La musique ivoirienne n’existe plus. Ça, on doit le savoir. La culture n’existe plus. On dit qu’un peuple sans culture est comme un arbre sans racine. Pour nous ici, la culture n’existe pas. Pour preuve, au Masa, pour ne pas se voiler la face, tout le monde s’est plaint de l’organisation. Ils avaient ouvert plus de scènes à Abobo, Yopougon, tout a été annulé. C’est pour dire qu’il y a un gros problème. On ne valorise pas cette culture. Quand on la confie aussi à des soi- disant professionnels pour bien la mettre en valeur, ça prend toujours un coup, et quand c’est comme ça, c’est compliqué. La preuve en est que l’artiste ne vit pas de son art. Tu sors ton album le ”matin”, dans ”l’après- midi”, il se retrouve sur le marché. Ils ne se plaignent pas de la piraterie. Quand on en parle, ils pensent que c’est seulement les chanteurs, ce sont les cinéastes, les comédiens, etc., qui sont touchés. L’artiste est devenu un mendiant, cela n’a pas de sens. C’est un peu une humiliation. C’est une injure à notre intelligence, à notre niveau intellectuel, parce que tous ceux qui y sont comme les ”reggaemen” qui écrivent, s’ils n’ont pas un bon niveau intellectuel, ce n’est pas évident qu’ils puissent écrire des chansons.
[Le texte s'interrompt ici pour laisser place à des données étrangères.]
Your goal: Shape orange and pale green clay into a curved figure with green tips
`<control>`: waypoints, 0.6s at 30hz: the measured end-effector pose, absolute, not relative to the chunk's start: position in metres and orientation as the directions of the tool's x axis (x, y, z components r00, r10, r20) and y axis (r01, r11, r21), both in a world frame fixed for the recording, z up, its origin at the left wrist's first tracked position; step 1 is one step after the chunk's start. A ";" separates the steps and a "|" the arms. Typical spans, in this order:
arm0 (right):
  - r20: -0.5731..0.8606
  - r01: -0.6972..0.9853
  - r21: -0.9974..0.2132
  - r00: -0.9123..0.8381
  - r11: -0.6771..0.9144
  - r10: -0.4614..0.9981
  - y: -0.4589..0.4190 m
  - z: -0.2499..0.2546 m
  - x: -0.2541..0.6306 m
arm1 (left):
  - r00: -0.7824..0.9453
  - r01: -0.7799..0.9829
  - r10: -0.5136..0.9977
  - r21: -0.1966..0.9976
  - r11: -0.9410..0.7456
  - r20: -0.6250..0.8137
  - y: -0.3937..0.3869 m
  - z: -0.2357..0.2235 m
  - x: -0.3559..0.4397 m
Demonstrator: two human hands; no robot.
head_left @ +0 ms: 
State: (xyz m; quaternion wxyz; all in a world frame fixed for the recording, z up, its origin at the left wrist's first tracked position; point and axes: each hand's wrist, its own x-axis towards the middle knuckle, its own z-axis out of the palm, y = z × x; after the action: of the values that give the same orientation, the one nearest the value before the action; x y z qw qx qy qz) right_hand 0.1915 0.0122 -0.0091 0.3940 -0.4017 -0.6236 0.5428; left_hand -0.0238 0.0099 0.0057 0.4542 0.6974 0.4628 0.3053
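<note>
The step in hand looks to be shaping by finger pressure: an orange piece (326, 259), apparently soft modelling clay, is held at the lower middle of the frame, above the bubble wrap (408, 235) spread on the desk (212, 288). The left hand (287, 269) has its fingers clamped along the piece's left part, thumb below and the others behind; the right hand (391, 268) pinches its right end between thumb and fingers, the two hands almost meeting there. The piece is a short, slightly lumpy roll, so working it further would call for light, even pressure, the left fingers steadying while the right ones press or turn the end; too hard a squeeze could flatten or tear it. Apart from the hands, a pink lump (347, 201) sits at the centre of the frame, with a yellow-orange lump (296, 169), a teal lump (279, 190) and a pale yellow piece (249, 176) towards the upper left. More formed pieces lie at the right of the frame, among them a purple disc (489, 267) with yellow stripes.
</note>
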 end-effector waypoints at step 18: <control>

Mais, tout cela se passe malheureusement aujourd’hui au niveau de la culture en côte d’Ivoire. Il faut que les autorités essaient de revoir la donne. Il faut mettre plus de moyens et la personne qu’il faut à la place qu’il faut, pour que les choses puissent avancer.

Vous avez parlé de piratage, qu’est-ce que vous proposez pour que ce phénomène soit enrayé?

On se plaint du piratage. On ne sert à rien parce que les gens ne savent pas que les artistes font entrer de l’argent. La musique, c’est toute une industrie. Les distributeurs emploient les gens, les artistes, les studios, les gens y travaillent, les musiciens sont payés. Quant on fait les spectacles, il y a la sécurité, l’assurance, les musiciens, les affichages, les ingénieurs de sons, de lumières. Il y a toute cette charge, tout le monde fonctionne, on est une entreprise. Et donc, au niveau du piratage, on sait que si, aujourd’hui, l’État s’implique en faisant signer un décret pour interdire le piratage, on ne verra personne sortir un Cd pour le vendre. Et ça, on le dit, ils le savent bien, mais ça ne les intéresse pas. On ne peut rien y faire, on subit le piratage.